--- START ---

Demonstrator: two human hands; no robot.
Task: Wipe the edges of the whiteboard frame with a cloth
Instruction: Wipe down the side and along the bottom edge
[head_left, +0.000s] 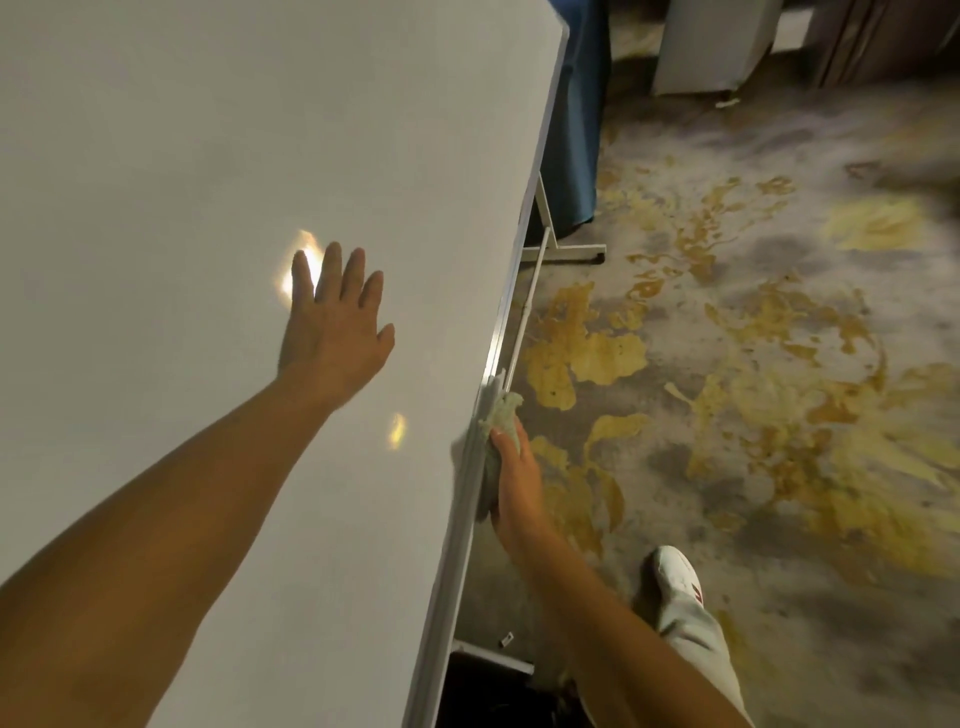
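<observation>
The whiteboard (182, 156) fills the left of the scene, its pale surface tilted away and catching two small warm patches of reflected light. The person's left arm stretches across it, and the left hand (335, 317) lies flat on the board face with fingers spread and nothing in it, one light patch just beside the fingertips.

Further right runs the whiteboard frame (496, 353), a thin silver-grey strip along the board's edge, going from the bottom of the view up to the far corner. About halfway along it the right hand (514, 483) is clamped on a cloth (501, 410), a crumpled pale greenish rag, and presses it against the outer side of the frame. The cloth bunches out ahead of the fingers and touches the frame edge; part of it is hidden between palm and frame. The two hands are well apart, one on the board face, the other on its edge.

Beyond the frame, a white stand leg (563, 252) of the board rests on the floor (779, 389), which is grey with mottled yellow patches. A blue fabric (576, 130) hangs behind the board's far edge. Low on the right, a white shoe (675, 571) with a red mark stands on the floor.
</observation>
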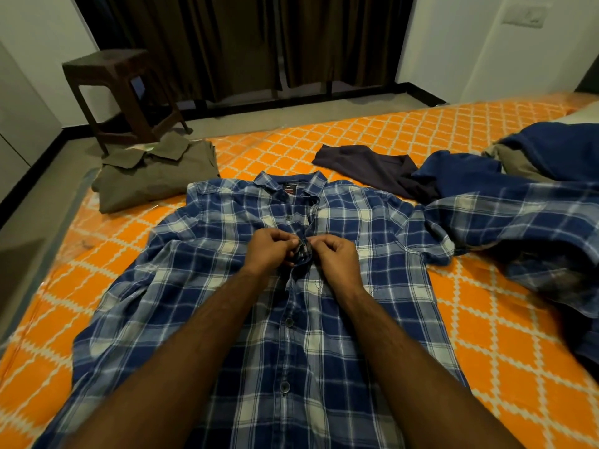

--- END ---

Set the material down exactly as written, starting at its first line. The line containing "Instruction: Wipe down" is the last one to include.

- Output -
Demonstrator: two human hands; no robot.
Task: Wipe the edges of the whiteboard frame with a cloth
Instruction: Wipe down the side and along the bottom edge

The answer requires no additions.